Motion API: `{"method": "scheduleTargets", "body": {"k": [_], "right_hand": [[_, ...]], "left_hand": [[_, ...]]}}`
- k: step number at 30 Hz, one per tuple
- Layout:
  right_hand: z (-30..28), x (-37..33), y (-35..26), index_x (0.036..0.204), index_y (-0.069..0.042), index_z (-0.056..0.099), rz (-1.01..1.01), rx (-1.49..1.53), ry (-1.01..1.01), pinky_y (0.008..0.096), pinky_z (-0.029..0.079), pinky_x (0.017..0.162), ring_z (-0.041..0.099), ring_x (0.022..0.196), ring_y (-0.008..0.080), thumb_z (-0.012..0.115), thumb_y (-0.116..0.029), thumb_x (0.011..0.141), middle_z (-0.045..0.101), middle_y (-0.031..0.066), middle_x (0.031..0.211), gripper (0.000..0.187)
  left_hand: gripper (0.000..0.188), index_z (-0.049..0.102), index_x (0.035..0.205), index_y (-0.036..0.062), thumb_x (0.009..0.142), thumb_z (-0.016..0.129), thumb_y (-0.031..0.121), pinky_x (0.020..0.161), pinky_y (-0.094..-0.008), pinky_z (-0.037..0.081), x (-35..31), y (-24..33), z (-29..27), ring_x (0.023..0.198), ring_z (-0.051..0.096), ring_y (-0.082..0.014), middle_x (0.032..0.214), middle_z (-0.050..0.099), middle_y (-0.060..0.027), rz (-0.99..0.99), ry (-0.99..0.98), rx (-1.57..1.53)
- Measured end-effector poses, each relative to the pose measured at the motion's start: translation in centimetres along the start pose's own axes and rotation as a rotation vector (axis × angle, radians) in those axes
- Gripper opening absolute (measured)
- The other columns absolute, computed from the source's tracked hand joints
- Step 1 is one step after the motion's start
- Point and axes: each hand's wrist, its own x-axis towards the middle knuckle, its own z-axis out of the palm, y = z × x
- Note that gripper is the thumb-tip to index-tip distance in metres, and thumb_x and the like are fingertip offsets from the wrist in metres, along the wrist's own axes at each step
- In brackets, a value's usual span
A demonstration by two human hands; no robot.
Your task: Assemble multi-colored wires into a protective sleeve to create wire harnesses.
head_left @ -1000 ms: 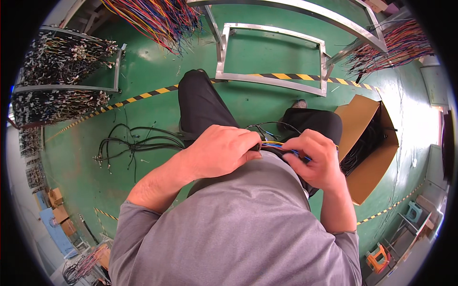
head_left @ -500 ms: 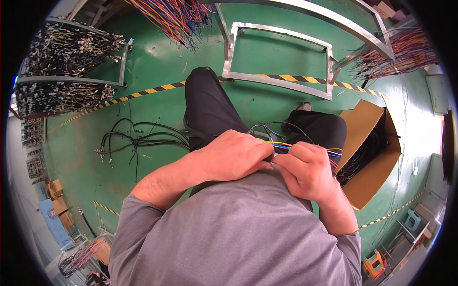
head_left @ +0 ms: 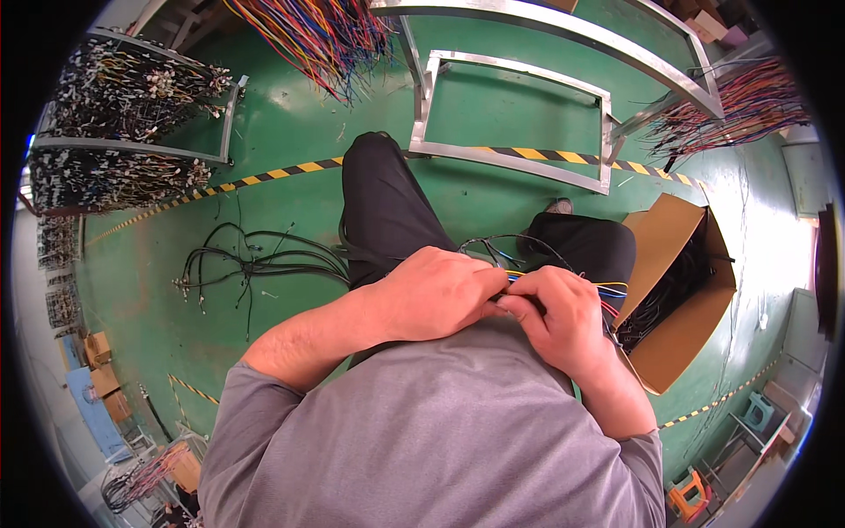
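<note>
My left hand (head_left: 444, 295) and my right hand (head_left: 561, 317) meet in front of my stomach, fingers pinched on a wiring harness. Their fingertips nearly touch at a small dark part of it, mostly hidden by the fingers. Coloured wires (head_left: 613, 289), yellow, blue and red among them, come out past my right hand. Beyond the hands, a thin black cable (head_left: 519, 236) loops over my lap. More black cables (head_left: 304, 239) run from beside my left thigh and fan out over the floor, with small connectors at their ends.
An open cardboard box (head_left: 673, 295) holding black cables stands at my right knee. Ahead is a metal frame rack (head_left: 510, 163), with coloured wire bundles (head_left: 308, 44) hanging beside it. Racks full of harnesses (head_left: 132, 92) stand at the left. Striped tape (head_left: 308, 165) crosses the green floor.
Both hands stay together; the right fingers have drawn in closer to the left fingertips. The coloured wires past the right hand have shifted slightly. The view has tilted a little.
</note>
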Motion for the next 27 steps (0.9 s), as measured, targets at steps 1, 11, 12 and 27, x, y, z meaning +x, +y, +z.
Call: {"method": "scheduleTargets", "body": {"k": [1,11,12,27], "right_hand": [[-0.5,0.0,-0.2,0.095,-0.004,0.072,0.001,-0.003,0.002,0.0377,0.054,0.062,0.068,0.069,0.0263,0.085,-0.004,0.083,0.07,0.0084,0.08,0.018],[-1.2,0.0,-0.3,0.085,-0.005,0.073,-0.077,-0.033,-0.033,0.0364,0.05,0.053,0.063,0.059,0.0239,0.086,0.001,0.076,0.066,0.0075,0.074,0.017],[-0.9,0.0,-0.3,0.086,-0.005,0.073,-0.054,-0.027,-0.049,0.0374,0.051,0.056,0.065,0.062,0.027,0.085,0.0,0.075,0.067,0.0081,0.075,0.017],[-1.1,-0.1,0.3,0.091,-0.002,0.075,0.05,-0.014,-0.015,0.0353,0.052,0.057,0.068,0.067,0.0231,0.08,0.005,0.08,0.07,0.0102,0.079,0.014]], "left_hand": [[0.025,0.067,0.098,0.0051,0.093,0.08,0.025,0.069,-0.0448,0.056,0.0,0.0,-0.2,0.084,0.073,-0.0335,0.088,0.072,-0.0102,-0.007,-0.008,0.007],[0.023,0.066,0.099,0.0055,0.092,0.08,0.023,0.07,-0.0447,0.057,0.3,-0.4,0.6,0.084,0.072,-0.0335,0.087,0.071,-0.0093,0.025,0.005,0.002],[0.023,0.066,0.1,0.0054,0.092,0.08,0.023,0.07,-0.0445,0.057,0.4,-0.5,0.7,0.084,0.072,-0.0334,0.088,0.071,-0.0095,0.032,0.012,0.016],[0.022,0.065,0.099,0.0056,0.091,0.08,0.02,0.069,-0.0448,0.056,1.4,-0.7,1.0,0.084,0.072,-0.0329,0.089,0.072,-0.0097,0.008,0.004,0.059]]}}
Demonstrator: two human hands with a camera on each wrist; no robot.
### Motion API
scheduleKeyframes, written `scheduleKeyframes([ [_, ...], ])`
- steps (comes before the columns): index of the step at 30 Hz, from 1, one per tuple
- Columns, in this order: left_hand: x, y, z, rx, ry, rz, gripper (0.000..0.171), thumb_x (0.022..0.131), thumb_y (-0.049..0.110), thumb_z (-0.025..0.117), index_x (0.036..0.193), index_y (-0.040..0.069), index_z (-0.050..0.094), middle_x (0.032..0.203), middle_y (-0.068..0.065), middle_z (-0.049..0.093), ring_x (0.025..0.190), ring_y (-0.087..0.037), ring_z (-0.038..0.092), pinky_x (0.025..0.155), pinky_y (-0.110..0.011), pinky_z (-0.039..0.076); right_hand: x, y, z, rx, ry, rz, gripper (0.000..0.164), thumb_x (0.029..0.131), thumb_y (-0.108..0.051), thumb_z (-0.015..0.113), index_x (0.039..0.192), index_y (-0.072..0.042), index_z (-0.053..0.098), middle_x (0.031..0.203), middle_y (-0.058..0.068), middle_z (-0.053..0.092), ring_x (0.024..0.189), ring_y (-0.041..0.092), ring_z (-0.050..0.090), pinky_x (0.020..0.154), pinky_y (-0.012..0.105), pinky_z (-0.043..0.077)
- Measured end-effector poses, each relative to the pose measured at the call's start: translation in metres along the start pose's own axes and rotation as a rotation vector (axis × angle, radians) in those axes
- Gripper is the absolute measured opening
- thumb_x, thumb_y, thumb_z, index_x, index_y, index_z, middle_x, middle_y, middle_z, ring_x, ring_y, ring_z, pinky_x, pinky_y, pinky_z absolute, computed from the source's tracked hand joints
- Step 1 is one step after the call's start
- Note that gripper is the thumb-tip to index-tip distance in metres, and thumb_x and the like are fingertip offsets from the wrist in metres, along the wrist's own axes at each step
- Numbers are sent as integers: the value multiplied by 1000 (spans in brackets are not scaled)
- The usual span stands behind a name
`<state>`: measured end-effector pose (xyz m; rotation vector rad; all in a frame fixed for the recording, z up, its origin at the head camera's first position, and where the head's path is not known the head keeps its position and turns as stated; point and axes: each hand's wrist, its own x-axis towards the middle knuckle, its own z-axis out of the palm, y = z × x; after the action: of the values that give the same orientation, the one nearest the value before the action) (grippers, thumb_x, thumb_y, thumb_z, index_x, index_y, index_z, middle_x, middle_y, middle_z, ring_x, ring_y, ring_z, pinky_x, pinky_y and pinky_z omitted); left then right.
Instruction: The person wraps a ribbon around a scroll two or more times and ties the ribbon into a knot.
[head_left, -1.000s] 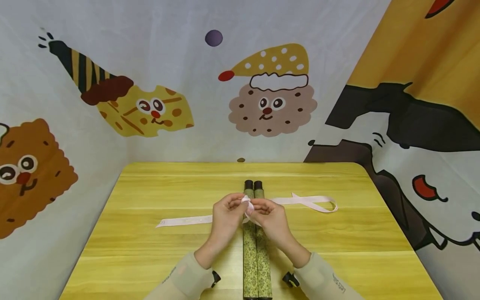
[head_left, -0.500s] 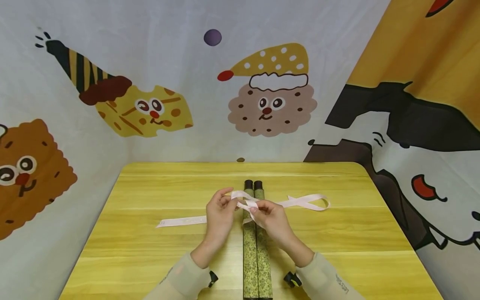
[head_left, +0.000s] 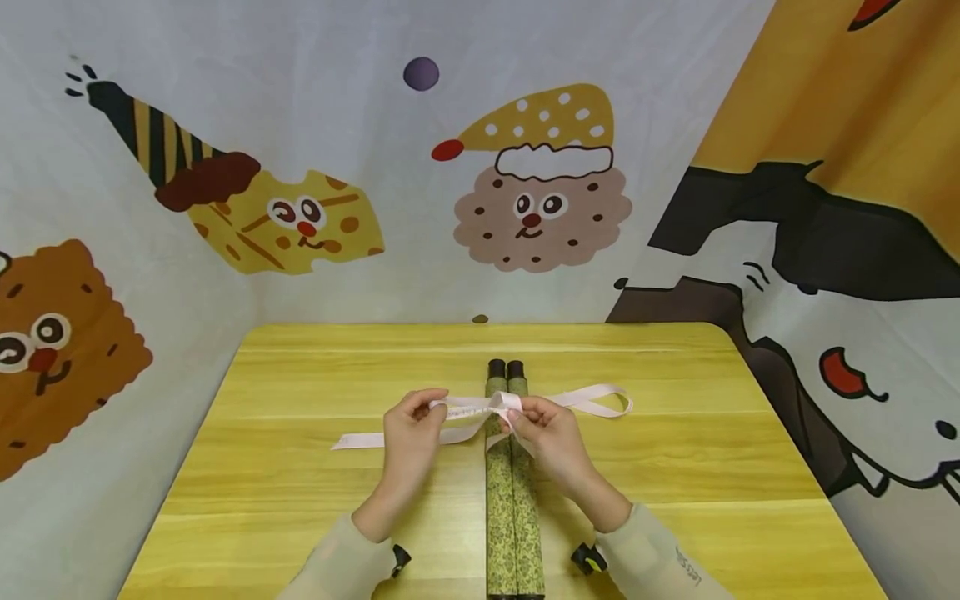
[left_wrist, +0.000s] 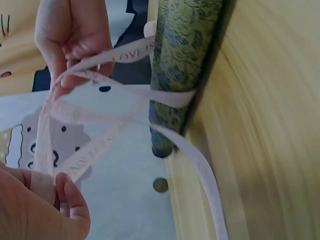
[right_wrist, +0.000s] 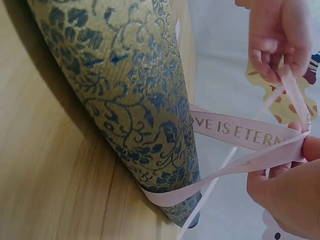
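Two scrolls (head_left: 500,500) in green-gold floral brocade with black end caps lie side by side on the table. A pale pink ribbon (right_wrist: 230,131) with gold lettering goes round them near the far end. My left hand (head_left: 408,442) pinches a loop of the ribbon, to the left of the scrolls. Just right of them, my right hand (head_left: 553,437) pinches the ribbon where its strands cross. Several strands (left_wrist: 95,152) stretch between the two hands in the left wrist view. One ribbon tail lies to the left, and a looped part trails to the right.
The yellow wood-grain table (head_left: 285,367) has its far edge against a cartoon-printed curtain (head_left: 322,100). Small black devices (head_left: 588,558) sit at both sleeve cuffs.
My left hand has moved left from the right hand, drawing out a ribbon loop between them. The looped part on the right has shortened toward the scrolls, and the left tail has shifted slightly right.
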<state>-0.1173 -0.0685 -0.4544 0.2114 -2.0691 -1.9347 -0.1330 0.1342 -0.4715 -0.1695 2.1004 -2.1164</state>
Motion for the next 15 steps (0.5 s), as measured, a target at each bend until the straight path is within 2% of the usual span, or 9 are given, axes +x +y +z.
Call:
scheduleKeyframes([
  [1, 1, -5, -4, -6, 2, -11, 21, 77, -9, 59, 90, 2, 72, 70, -11, 57, 59, -17, 45, 46, -16, 35, 0, 0, 0, 10, 4, 2, 26, 88, -16, 66, 104, 5, 63, 92, 29, 64, 83, 37, 62, 76, 39, 56],
  [4, 4, -12, -16, -46, -6, -48, 18, 79, -9, 59, 92, -1, 70, 70, -13, 54, 58, -22, 53, 47, -16, 46, 1, 0, -1, 38, 11, 5, 25, 87, -11, 66, 104, 7, 63, 92, 27, 64, 85, 43, 60, 80, 44, 54],
  [7, 10, -11, -28, -87, -14, -125, 18, 82, -7, 58, 97, -1, 68, 78, -15, 56, 64, -27, 61, 57, -25, 56, 1, -1, -1, 61, 12, 4, 24, 87, -8, 65, 105, 8, 62, 93, 26, 64, 88, 49, 57, 82, 47, 52],
  [10, 20, -8, -40, -134, 2, -194, 19, 85, -4, 58, 102, -1, 65, 85, -16, 58, 67, -27, 64, 61, -30, 58, 0, -1, -2, 67, 8, 5, 24, 86, -9, 66, 104, 7, 62, 94, 26, 64, 90, 52, 55, 82, 50, 51],
  [13, 33, -6, -50, -224, 25, -244, 20, 87, -3, 58, 107, -4, 61, 88, -16, 61, 69, -24, 63, 63, -29, 58, -1, -1, -2, 54, 11, -1, 24, 85, -10, 68, 102, 7, 63, 93, 27, 65, 89, 52, 55, 80, 47, 54],
  [15, 43, -5, -57, -289, 36, -290, 23, 88, -3, 57, 111, -5, 59, 88, -12, 61, 70, -20, 62, 63, -27, 57, -1, -1, -2, 33, 21, -6, 25, 84, -12, 70, 100, 6, 63, 91, 23, 67, 87, 47, 58, 76, 39, 56],
])
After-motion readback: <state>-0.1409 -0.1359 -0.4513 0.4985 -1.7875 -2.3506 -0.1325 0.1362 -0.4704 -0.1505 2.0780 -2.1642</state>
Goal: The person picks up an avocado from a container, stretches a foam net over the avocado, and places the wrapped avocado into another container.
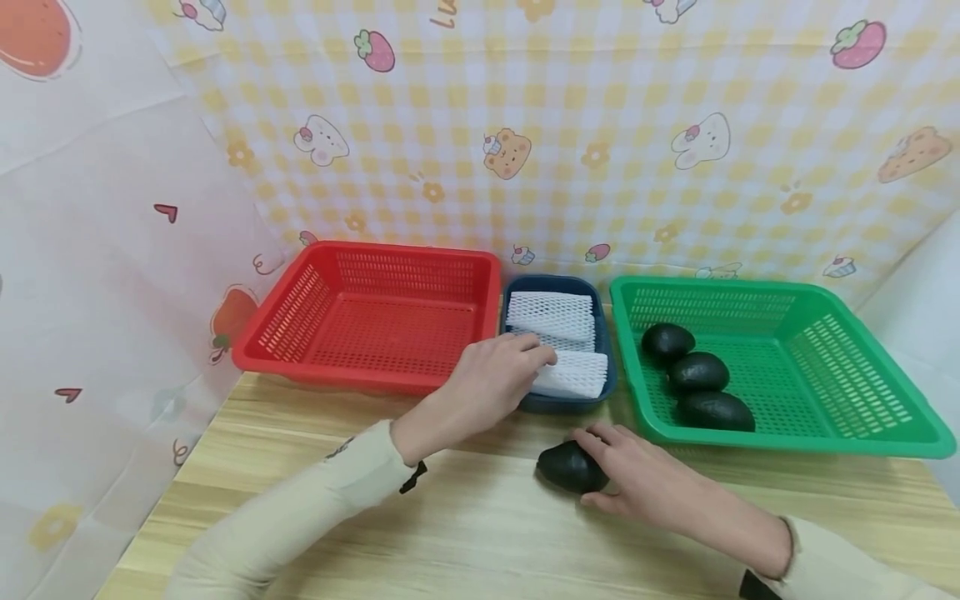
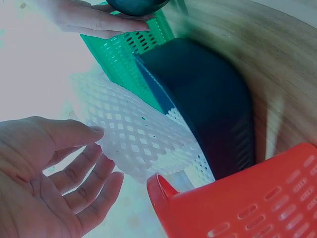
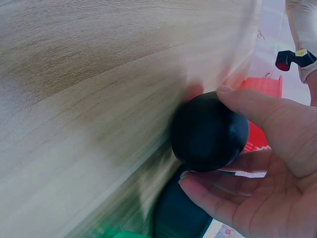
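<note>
My right hand (image 1: 637, 479) grips a dark avocado (image 1: 568, 468) low over the wooden table, thumb on one side and fingers on the other; the right wrist view shows this avocado (image 3: 208, 131) end-on. At the navy basket (image 1: 558, 406), my left hand (image 1: 491, 379) pinches the edge of a white foam net sleeve (image 1: 573, 375). In the left wrist view the thumb lies against the mesh sleeve (image 2: 143, 134), and part of the grip is hidden. More white foam sleeves (image 1: 550, 312) lie behind it in the basket.
A red basket (image 1: 367, 385) stands left of the navy one, with nothing seen inside. To the right, a green basket (image 1: 795, 442) holds three avocados (image 1: 697, 372) along its left side. A patterned cloth (image 1: 480, 100) hangs behind the table (image 1: 480, 542).
</note>
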Motion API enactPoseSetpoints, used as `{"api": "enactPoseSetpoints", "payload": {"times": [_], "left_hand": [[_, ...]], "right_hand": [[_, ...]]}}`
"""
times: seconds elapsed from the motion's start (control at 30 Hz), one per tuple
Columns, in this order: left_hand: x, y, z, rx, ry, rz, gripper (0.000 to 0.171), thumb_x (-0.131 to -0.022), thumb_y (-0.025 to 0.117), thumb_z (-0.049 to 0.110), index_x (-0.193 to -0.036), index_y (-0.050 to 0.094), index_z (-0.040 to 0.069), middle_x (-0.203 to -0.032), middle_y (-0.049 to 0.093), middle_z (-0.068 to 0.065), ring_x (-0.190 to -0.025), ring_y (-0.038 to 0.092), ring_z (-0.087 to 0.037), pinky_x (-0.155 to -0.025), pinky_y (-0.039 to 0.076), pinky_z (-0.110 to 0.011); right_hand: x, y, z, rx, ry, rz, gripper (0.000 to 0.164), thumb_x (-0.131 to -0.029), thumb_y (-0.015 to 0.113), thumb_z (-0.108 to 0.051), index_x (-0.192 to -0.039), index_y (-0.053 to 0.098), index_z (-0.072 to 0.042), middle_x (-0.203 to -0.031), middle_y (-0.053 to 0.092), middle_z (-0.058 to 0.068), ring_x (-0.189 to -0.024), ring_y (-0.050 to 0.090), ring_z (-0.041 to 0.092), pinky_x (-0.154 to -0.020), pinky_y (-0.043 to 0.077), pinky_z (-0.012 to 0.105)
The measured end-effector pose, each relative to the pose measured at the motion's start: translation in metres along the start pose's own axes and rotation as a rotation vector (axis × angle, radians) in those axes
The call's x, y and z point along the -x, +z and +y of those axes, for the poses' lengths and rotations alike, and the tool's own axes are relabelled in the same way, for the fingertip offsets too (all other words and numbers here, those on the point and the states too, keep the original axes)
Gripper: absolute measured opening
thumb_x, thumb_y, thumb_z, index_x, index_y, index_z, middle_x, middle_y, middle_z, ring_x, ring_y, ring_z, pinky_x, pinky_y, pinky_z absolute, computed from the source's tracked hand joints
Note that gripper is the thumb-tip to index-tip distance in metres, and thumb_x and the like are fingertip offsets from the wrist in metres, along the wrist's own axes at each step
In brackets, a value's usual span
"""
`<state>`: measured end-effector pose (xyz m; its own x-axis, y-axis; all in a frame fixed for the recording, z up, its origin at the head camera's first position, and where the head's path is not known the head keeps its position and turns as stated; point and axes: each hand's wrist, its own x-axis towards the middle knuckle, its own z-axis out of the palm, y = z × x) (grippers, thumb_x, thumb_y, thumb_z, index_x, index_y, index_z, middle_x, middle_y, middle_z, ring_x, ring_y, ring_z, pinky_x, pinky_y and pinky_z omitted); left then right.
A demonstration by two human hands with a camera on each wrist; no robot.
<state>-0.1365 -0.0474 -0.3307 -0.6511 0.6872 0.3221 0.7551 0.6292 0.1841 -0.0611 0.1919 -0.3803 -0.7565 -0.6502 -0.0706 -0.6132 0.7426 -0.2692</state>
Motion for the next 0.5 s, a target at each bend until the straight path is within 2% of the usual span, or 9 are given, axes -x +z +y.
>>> {"api": "enactPoseSetpoints", "payload": {"times": [0.17, 0.3, 0.4, 0.5], "left_hand": [[0.000, -0.003, -0.002, 0.007, 0.000, -0.005, 0.029, -0.090, 0.078, 0.013, -0.119, 0.073, 0.018, -0.106, 0.068, 0.001, -0.089, 0.064, -0.013, -0.064, 0.052, -0.022], [-0.001, -0.007, -0.003, 0.029, -0.002, -0.001, 0.032, -0.089, 0.080, 0.014, -0.120, 0.072, 0.017, -0.110, 0.069, 0.000, -0.093, 0.064, -0.014, -0.068, 0.054, -0.024], [-0.002, -0.010, -0.005, 0.053, -0.005, 0.012, 0.034, -0.088, 0.081, 0.015, -0.121, 0.072, 0.017, -0.112, 0.069, 0.000, -0.096, 0.064, -0.014, -0.070, 0.054, -0.024], [-0.002, -0.014, -0.006, 0.080, -0.007, 0.027, 0.036, -0.086, 0.083, 0.016, -0.121, 0.073, 0.017, -0.112, 0.069, 0.000, -0.096, 0.064, -0.012, -0.070, 0.054, -0.023]], "right_hand": [[0.003, -0.003, 0.000, -0.011, -0.002, 0.034, 0.071, -0.082, 0.088, -0.031, -0.136, 0.058, 0.003, -0.126, 0.059, 0.018, -0.110, 0.059, 0.033, -0.085, 0.054, 0.046], [0.006, -0.011, -0.004, -0.008, 0.002, 0.088, 0.068, -0.083, 0.087, -0.032, -0.135, 0.059, 0.002, -0.127, 0.060, 0.016, -0.112, 0.058, 0.030, -0.086, 0.055, 0.043], [0.007, -0.021, -0.005, -0.006, -0.010, 0.187, 0.064, -0.082, 0.087, -0.032, -0.131, 0.063, 0.001, -0.123, 0.062, 0.013, -0.109, 0.061, 0.025, -0.084, 0.056, 0.039], [0.006, -0.033, 0.000, -0.023, -0.054, 0.349, 0.056, -0.081, 0.088, -0.029, -0.124, 0.067, -0.001, -0.116, 0.064, 0.008, -0.099, 0.063, 0.019, -0.078, 0.057, 0.034]]}}
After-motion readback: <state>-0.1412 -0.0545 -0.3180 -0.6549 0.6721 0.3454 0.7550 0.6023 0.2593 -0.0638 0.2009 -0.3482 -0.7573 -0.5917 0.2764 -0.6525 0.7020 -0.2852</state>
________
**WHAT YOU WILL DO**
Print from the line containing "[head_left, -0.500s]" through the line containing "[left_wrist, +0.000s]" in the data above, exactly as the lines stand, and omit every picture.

**COMPLETED TASK**
[head_left, -0.500s] 
[head_left, +0.000s] 
[left_wrist, +0.000s] 

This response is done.